Performance Tuning Guide¶

Odibi v3.4.3 introduces a "High-Performance Core" designed to handle everything from local laptop development to petabyte-scale Spark jobs. This guide explains the optimizations available and how to use them.

🚀 Quick Start¶

For 90% of users, just add this to your odibi.yaml:

performance:
  use_arrow: true  # Massive speedup for Pandas I/O

1. Pandas Engine Optimizations¶

The Pandas engine is designed for speed on a single machine.

🏹 Apache Arrow Backend (`use_arrow: true`)¶

What it does: Replaces standard NumPy memory layout with Apache Arrow. Arrow is a columnar memory format that allows "Zero-Copy" data transfer.

Why use it? - Speed: Reading Parquet files becomes nearly instant because the data maps directly from disk to memory without conversion overhead. - Memory: Reduces RAM usage by ~50% for string-heavy datasets (no more Python objects for strings).

Configuration:

# odibi.yaml
performance:
  use_arrow: true

⚡ Parallel File I/O (Multi-Threading)¶

What it does: When reading multiple files (e.g., path: data/sales_*.csv), Odibi now uses a thread pool to read them in parallel instead of one by one.

Why use it? Pandas is normally single-threaded. If you have 8 CPU cores, reading 50 CSV files sequentially wastes 7 of them. Parallel I/O saturates your CPU/Disk bandwidth for linear speedups.

How to use: Automatic! Just use a glob pattern in your path:

read:
  path: raw/data_*.csv  # <--- Parallel reading activates automatically

2. Spark Engine Optimizations¶

The Spark engine focuses on "Data Layout" optimizations—making sure downstream queries are fast.

💧 Liquid Clustering (`cluster_by`)¶

What it does: Replaces traditional Hive-style partitioning (year=2023/month=01) with a flexible, dynamic clustering system. It physically groups related data together in the files.

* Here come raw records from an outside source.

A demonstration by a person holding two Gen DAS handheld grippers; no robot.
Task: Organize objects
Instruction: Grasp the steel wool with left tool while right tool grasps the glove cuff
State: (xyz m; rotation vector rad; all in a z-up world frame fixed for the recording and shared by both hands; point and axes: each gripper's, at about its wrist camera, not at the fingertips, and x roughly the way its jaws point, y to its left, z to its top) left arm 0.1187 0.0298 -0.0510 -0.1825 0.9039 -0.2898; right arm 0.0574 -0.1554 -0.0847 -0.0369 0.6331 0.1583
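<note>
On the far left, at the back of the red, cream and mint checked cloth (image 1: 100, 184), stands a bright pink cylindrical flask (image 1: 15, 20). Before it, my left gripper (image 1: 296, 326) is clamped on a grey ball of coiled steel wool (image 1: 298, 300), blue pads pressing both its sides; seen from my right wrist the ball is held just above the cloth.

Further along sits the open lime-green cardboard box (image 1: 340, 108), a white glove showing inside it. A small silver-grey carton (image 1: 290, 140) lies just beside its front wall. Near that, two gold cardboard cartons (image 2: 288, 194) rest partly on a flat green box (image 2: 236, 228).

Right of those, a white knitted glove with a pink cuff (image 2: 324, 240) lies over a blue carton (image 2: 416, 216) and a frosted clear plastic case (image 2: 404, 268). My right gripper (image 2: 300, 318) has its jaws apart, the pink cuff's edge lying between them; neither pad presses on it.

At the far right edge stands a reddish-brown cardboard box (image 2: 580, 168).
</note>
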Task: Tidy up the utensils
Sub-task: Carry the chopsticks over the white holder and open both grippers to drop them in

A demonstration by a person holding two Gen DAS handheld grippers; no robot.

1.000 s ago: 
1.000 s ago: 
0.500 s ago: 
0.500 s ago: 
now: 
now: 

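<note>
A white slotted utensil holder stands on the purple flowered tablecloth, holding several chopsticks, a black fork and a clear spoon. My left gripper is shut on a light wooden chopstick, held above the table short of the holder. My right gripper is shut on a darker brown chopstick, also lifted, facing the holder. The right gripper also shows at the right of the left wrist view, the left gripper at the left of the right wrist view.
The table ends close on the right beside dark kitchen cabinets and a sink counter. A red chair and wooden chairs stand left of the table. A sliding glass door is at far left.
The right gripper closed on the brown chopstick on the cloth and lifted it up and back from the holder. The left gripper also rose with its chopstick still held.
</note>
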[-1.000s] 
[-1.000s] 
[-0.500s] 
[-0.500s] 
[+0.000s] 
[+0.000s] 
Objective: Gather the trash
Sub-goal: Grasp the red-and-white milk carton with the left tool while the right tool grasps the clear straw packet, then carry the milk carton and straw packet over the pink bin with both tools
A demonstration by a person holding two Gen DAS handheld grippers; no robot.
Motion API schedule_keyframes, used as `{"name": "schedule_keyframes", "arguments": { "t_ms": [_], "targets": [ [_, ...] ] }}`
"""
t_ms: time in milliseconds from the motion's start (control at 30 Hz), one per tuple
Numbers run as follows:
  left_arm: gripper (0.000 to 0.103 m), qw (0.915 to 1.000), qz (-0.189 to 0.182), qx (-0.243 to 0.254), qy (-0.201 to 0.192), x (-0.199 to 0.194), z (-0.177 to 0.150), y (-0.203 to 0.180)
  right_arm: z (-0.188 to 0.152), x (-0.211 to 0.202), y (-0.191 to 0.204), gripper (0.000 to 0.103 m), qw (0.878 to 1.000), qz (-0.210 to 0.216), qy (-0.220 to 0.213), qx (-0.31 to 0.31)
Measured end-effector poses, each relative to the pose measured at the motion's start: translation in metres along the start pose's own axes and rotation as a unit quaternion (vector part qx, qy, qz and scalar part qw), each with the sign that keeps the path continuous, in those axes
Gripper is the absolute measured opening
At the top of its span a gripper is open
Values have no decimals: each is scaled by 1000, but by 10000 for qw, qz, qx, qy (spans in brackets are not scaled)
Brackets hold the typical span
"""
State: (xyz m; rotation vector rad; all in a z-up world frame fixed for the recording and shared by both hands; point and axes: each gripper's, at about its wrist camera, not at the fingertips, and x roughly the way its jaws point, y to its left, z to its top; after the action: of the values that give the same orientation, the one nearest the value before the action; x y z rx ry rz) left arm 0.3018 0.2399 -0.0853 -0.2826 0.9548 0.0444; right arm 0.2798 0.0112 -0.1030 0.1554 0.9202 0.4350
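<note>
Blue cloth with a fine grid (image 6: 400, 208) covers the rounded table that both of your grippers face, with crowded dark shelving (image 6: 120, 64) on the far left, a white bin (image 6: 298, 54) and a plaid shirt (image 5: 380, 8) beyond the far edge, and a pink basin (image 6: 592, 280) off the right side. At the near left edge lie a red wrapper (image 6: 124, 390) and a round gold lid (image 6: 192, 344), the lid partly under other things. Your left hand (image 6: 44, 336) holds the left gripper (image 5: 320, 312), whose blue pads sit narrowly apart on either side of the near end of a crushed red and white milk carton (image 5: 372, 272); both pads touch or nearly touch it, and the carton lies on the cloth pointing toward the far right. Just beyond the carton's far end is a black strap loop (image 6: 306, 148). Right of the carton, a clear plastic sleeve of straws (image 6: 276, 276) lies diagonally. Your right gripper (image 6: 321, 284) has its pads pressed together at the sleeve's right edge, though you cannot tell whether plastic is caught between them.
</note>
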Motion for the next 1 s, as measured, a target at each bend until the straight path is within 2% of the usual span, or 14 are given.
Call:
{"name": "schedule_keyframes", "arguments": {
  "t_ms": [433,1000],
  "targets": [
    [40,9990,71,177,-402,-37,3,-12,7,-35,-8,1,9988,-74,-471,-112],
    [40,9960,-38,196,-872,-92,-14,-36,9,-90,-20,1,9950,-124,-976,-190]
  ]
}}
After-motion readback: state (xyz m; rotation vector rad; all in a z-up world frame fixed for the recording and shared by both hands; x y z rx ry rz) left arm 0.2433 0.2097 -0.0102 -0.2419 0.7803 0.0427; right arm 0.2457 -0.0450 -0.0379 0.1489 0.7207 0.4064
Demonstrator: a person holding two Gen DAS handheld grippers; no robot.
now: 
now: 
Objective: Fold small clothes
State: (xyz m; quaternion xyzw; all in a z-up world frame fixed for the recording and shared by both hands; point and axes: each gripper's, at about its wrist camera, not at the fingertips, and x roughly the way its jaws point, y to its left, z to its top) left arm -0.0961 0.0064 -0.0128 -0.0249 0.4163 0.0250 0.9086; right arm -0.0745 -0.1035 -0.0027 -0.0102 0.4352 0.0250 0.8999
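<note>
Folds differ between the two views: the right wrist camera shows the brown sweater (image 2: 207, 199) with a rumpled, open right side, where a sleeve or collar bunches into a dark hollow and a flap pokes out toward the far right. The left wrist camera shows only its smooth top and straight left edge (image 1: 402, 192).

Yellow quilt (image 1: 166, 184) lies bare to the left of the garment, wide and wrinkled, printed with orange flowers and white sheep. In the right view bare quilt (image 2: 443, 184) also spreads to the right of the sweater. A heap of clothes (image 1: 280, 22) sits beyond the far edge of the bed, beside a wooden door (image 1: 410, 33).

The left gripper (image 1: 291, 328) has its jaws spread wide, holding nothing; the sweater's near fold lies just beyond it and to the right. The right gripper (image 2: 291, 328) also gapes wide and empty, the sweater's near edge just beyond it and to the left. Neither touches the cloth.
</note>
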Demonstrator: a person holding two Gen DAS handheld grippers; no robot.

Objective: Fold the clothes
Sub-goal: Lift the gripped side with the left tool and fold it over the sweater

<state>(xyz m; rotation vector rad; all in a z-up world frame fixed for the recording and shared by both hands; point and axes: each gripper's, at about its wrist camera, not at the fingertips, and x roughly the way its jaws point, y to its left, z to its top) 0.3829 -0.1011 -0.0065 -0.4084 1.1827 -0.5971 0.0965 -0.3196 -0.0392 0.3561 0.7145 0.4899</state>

Why use it? - No "Small File" Problem: Traditional partitioning creates too many tiny files if you pick the wrong column (e.g., user_id). Liquid handles this automatically. - Skew Resistance: Handles uneven data (e.g., 90% of users in US, 1% in JP) without performance cliffs. - Query Speed: Massive data skipping. Queries filtering by clustered columns skip 99% of the file scans.

How to use: Add cluster_by to your write node. If the table doesn't exist, Odibi creates it with clustering enabled.

- name: write_sales
  write:
    table: silver.sales
    mode: append
    options:
      cluster_by: [region, date]  # <--- Enables Liquid Clustering
      optimize_write: true        # <--- Keeps clustering healthy

🧹 Auto-Optimization (`optimize_write`)¶

What it does: Runs the Delta Lake OPTIMIZE command immediately after a write/merge operation.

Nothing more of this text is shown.